His pioneering work on black masculinity and hip-hop has opened up important spaces for future generations of scholars. His transformative approach is equally evident with his blog, New Black Man (In Exile), and his weekly web show, Left of Black. Highlighting the power and potential of scholarship and critical commentary that extends beyond the classroom, Dr. Neal is a bridge leader within the academy, serving as a link between scholars, communities, theories and conversations on and offline.
David Ikard is an Associate Professor English at Florida State University. His work specializes on twentieth century literature, with an emphasis on African American literature, as well as masculinity and political culture. His first book, Breaking The Silence: Toward a Black Male Feminist Criticism (LSU Press), offered an important intervention in the discourse surrounding black male feminism. Reflecting on the stigmas associated with (white) feminism, Dr. Ikard offers an important guide toward formulating anti-sexist and anti-racist interventions. According to Kinohi Nishikawa,
Breaking the Silence sketches a new direction for black male feminist critique. By staging an intergender dialogue about black gender relations, Ikard suggests that the discursive silence surrounding African American patriarchy must be undone by men and women alike.
His most recent book, Nation of Cowards: Black Activism in Barack Obama’s Post-Racial America (co-authored with Martell Teasley: Indiana University Press), explores the election of Barack Obama against the ongoing realities of economic inequality, despair and racial tensions.
Drs. Neal and Ikard recently co-edited an issue Black Male Feminism for Palimsest (Volume 1, Issue 2), where they bring together a range of scholars and social critics to explore the dominant questions surrounding black male feminism.

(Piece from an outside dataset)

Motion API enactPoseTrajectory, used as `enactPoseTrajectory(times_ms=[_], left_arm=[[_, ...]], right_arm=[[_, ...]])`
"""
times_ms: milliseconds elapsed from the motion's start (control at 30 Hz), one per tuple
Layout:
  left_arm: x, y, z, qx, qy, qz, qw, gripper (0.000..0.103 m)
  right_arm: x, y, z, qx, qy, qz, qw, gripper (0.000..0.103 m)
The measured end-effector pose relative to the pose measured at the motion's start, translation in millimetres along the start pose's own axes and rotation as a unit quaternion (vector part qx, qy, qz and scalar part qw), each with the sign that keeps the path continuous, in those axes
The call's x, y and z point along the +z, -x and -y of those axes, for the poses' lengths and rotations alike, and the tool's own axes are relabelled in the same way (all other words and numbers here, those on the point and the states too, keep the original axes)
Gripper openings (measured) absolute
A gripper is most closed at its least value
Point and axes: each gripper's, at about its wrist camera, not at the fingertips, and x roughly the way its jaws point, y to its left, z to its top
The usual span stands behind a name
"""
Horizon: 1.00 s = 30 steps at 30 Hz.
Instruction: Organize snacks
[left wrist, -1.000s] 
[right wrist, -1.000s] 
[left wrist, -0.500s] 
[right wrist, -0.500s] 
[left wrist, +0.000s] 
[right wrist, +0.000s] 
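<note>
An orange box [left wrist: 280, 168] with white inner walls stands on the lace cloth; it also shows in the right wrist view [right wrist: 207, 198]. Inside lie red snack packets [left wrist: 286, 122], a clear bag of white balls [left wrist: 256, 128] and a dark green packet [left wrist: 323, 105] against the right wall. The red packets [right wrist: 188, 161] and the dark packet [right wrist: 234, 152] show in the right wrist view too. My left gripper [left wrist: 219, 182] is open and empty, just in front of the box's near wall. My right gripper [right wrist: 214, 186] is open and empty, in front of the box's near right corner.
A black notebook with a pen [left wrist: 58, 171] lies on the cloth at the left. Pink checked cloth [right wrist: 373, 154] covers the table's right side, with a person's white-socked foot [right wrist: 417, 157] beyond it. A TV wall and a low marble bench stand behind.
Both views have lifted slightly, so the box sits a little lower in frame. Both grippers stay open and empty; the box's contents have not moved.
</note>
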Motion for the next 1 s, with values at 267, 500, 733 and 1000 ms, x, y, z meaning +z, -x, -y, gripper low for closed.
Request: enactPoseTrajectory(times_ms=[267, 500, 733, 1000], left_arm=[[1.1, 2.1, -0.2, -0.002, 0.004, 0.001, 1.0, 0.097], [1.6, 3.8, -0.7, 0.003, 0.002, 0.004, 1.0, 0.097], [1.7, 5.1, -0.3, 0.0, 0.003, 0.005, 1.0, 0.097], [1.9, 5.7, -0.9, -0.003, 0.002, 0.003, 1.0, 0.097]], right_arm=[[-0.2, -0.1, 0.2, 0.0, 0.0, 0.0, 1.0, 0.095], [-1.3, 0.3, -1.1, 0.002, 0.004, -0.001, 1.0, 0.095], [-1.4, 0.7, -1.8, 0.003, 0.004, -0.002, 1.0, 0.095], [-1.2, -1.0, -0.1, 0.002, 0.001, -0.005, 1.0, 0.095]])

Drs. Neal and Ikard are feminists that I love not simply because of the work that they do, but because they have model what it means to be male feminist scholars inside and outside the academy. Both Neal and Ikard continue to teach me not only about the important theoretical debates, and the discursive articulations, but what it means to integrate feminism into my daily praxis, my pedagogy, and my parenting, thus paving a way for my growth as teacher, father, partner, friend and person. Enjoy!